PROBLEM TO WORK ON ▸ In the entries that follow, count each line containing "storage" and state the total, nothing more.

STUDY MATERIAL ▸
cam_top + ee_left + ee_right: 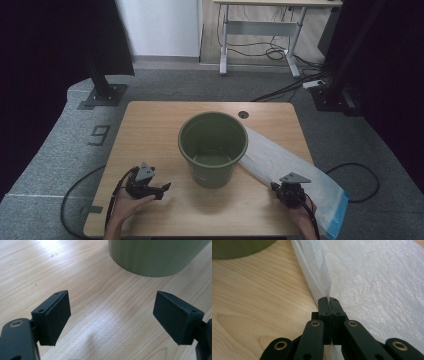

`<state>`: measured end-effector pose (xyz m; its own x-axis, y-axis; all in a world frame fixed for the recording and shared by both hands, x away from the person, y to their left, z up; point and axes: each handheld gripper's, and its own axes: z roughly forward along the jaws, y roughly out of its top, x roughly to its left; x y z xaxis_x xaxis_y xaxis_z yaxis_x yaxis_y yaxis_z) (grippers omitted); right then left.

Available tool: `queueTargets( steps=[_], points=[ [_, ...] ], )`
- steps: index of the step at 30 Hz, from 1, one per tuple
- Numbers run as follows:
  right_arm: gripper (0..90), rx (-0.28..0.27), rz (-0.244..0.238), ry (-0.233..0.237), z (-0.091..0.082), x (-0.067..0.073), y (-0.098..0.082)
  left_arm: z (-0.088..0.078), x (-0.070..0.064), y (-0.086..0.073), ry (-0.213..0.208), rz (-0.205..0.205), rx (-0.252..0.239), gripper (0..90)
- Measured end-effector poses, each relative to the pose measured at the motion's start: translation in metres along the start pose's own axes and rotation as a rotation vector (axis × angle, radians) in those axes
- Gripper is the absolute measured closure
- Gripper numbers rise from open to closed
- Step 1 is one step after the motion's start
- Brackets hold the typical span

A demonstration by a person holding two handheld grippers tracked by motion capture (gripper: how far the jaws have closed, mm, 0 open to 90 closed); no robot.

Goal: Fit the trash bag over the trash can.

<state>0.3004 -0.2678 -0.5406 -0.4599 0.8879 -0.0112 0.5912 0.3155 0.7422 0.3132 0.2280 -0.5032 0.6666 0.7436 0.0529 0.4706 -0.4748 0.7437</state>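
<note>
You get dim, soft light and dark far corners from above; glare whitens the table (50,247) far left, and the near jaws blur slightly.

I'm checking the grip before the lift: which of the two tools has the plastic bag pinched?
The right tool: its jaws are shut on the plastic bag edge. The left tool stands open over bare table.
</note>
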Motion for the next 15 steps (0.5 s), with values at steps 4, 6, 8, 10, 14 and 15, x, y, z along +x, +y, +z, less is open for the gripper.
queueTargets(
  steps=[4,6,8,10,14,15],
  points=[
    [73.5,0.015,-0.014,0.016,-0.003,0.0,-0.001,0.0,0.0,0.0,0.002,0.001,-0.001,14.5],
    [59.9,-0.015,-0.01,0.02,-0.003,0.004,0.003,0.0,0.0,0.0,0.003,0.002,0.0,14.6],
    [51.6,-0.044,-0.012,0.042,-0.002,0.007,0.009,0.001,0.0,0.0,0.0,0.0,0.0,14.6],
    [45.8,-0.07,-0.028,0.038,0.001,0.011,0.02,0.002,0.0,0.0,-0.003,0.003,0.003,14.6],
    [39.2,-0.118,-0.058,0.058,0.015,0.016,0.048,0.005,-0.002,0.0,0.003,0.015,0.02,14.6],
    [38.4,-0.119,-0.059,0.072,0.019,0.017,0.052,0.005,-0.002,0.0,0.003,0.016,0.021,14.6]
  ],
)
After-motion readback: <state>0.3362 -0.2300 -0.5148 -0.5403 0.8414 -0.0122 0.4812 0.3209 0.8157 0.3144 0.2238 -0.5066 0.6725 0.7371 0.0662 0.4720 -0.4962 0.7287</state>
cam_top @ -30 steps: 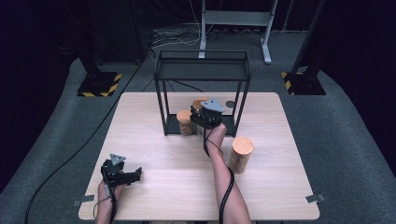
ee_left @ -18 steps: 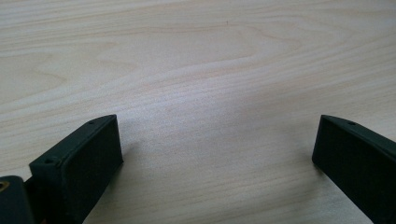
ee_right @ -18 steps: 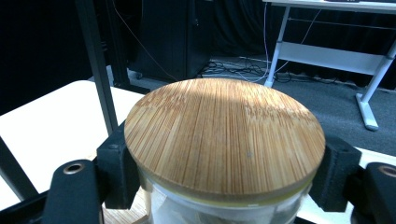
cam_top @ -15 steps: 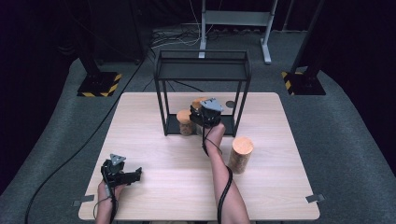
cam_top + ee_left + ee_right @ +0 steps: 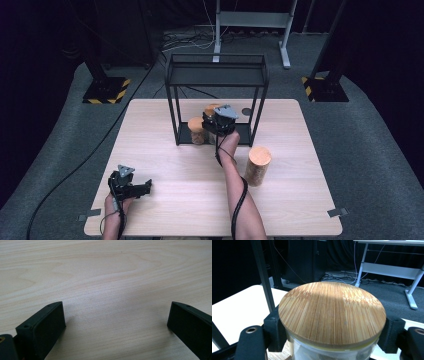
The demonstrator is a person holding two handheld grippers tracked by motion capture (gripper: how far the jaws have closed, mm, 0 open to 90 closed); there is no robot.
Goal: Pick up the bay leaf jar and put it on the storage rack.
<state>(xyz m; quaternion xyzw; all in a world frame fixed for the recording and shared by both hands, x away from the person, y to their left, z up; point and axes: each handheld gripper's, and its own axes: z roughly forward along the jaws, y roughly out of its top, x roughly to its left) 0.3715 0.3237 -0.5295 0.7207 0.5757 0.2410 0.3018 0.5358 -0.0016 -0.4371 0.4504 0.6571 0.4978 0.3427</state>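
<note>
Right gripper [image 5: 219, 121], seen from the high view, sits inside the black wire rack [image 5: 216, 75] at the far middle of the table [image 5: 175, 200], clamped on a jar whose lid [image 5: 212, 107] I can just see beyond the gripper's grey plate. Just to its left under the rack I see a second jar [image 5: 197, 130], and a third jar [image 5: 258, 165] stands outside the rack, near my right forearm. My left gripper [image 5: 131, 185] rests at the near left of the table, well apart from all of that.

From the left gripper view, I see its jaws spread wide over bare wood [image 5: 107, 277], nothing between them.

From the right gripper view, both pads press the glass just below the bamboo lid [image 5: 332, 312], one on each side.
</note>
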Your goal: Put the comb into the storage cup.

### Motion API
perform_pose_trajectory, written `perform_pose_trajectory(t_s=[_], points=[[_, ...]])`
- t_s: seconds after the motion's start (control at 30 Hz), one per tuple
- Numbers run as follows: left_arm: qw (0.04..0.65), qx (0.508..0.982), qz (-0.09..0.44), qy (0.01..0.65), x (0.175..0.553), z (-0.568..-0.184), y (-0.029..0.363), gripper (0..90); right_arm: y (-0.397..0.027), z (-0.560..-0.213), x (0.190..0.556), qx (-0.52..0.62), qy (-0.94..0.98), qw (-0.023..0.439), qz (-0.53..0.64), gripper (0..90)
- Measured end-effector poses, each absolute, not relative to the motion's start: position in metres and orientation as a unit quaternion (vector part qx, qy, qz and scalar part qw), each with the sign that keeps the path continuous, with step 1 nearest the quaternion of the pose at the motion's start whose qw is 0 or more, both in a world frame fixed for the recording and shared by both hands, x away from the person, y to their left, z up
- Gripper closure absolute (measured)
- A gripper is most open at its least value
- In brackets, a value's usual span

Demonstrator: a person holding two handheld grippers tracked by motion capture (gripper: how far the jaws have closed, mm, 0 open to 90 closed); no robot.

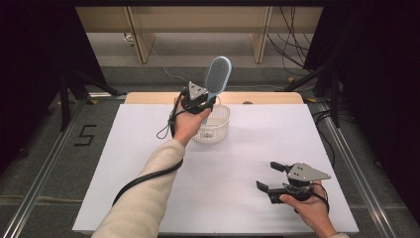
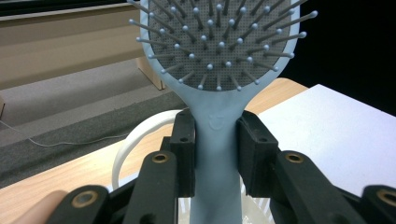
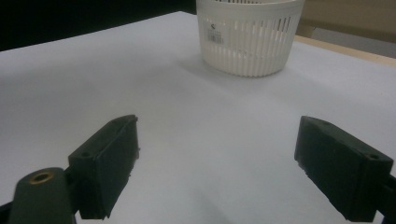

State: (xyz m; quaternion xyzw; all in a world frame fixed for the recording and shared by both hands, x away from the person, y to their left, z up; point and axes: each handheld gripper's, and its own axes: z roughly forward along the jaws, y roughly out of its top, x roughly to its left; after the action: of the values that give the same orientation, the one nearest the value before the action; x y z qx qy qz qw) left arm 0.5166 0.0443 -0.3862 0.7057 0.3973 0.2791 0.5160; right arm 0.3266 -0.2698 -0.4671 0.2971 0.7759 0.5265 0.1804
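A light blue hairbrush [image 1: 217, 77] stands upright above a white slotted basket [image 1: 220, 129] at the back middle of the table. My left gripper [image 1: 205, 105] is shut on the brush's handle. In the left gripper view both pads press the handle [image 2: 215, 154] just below the bristled head [image 2: 219, 42], and the basket's rim [image 2: 128, 144] curves below. My right gripper [image 1: 270, 176] rests low near the front right of the table, open with nothing between its jaws. In the right gripper view its fingertips [image 3: 217, 163] stand far apart over the white surface, and the basket [image 3: 247, 35] stands farther off.
A white sheet [image 1: 148, 163] covers the table, with a wooden strip [image 1: 148, 97] showing along the back edge. Black cables trail from both grippers. Wooden furniture legs and cords [image 1: 292, 44] lie on the floor behind the table.
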Motion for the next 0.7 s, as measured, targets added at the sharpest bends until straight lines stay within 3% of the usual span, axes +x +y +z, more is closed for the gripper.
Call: perform_pose_trajectory(t_s=[0.7], points=[[0.519,0.71,0.28,0.384,0.5167,-0.3927,0.0417,69.7,-0.2696,-0.4672,0.3265,0.297,0.776,0.179,0.526,14.4]])
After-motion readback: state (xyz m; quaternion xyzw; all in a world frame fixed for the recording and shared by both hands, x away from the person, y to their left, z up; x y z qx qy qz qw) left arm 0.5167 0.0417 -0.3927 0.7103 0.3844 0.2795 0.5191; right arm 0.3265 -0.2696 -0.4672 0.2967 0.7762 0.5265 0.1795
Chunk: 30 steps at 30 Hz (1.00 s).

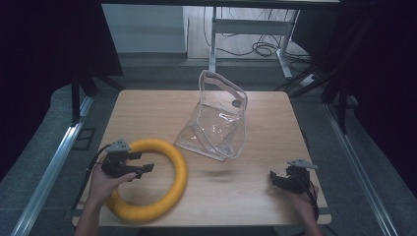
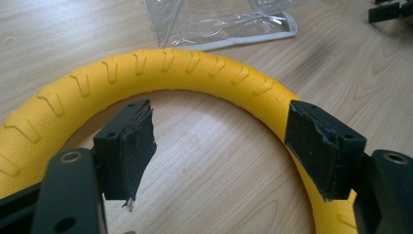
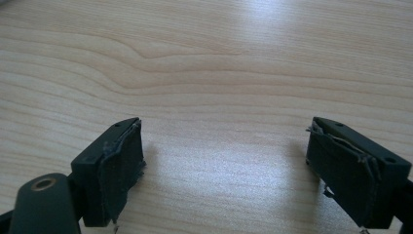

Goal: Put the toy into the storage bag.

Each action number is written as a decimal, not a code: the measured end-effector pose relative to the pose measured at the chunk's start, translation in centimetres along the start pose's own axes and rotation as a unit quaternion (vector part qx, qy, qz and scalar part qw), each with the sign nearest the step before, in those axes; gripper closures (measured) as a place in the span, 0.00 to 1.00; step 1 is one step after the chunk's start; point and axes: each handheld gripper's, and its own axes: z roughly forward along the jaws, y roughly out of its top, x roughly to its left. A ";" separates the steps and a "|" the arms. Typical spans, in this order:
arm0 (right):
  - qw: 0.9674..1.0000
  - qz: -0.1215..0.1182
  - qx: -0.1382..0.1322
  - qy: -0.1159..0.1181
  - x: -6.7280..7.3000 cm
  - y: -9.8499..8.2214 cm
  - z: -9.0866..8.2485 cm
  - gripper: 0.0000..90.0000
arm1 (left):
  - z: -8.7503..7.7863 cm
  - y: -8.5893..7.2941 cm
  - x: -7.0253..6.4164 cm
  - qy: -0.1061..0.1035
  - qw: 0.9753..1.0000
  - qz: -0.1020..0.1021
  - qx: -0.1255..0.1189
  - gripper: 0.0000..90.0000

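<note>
The left gripper [image 1: 140, 164] is held jaws apart inside the yellow ring [image 1: 169, 150]; the right gripper [image 1: 276, 178], also spread, is kept well apart from the ring.

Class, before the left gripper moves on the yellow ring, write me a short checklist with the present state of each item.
1. Left gripper open: ok.
2. Yellow ring between its jaws: not ok, jaws sit inside the ring's hole over bare table.
3. Ring flat on the table: ok.
4. Clear bag mouth open: cannot tell.
5. Right gripper open, clear of the ring: ok.
</note>
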 end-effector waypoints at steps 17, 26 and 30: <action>1.000 -0.007 0.000 0.000 0.0 0.0 0.0 0.16 | -0.1 0.3 -0.5 0.002 1.000 0.004 0.012 0.31; 1.000 -0.007 0.000 0.002 0.0 0.0 0.0 0.16 | 0.3 0.4 -0.8 -0.005 1.000 0.009 0.015 0.31; 1.000 -0.007 -0.001 0.001 0.0 0.0 0.0 0.17 | 0.1 1.0 -1.4 -0.009 1.000 0.021 0.017 0.31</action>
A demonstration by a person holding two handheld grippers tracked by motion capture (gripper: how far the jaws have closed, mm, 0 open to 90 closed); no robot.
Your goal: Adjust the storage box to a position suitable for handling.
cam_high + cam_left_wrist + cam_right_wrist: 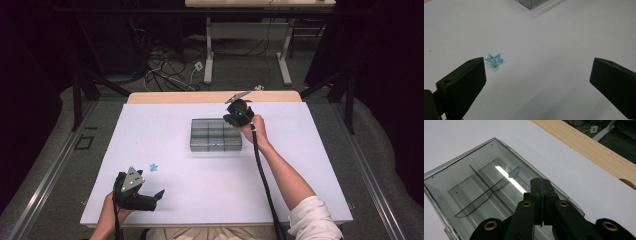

WRITTEN SOLUTION ▸ 4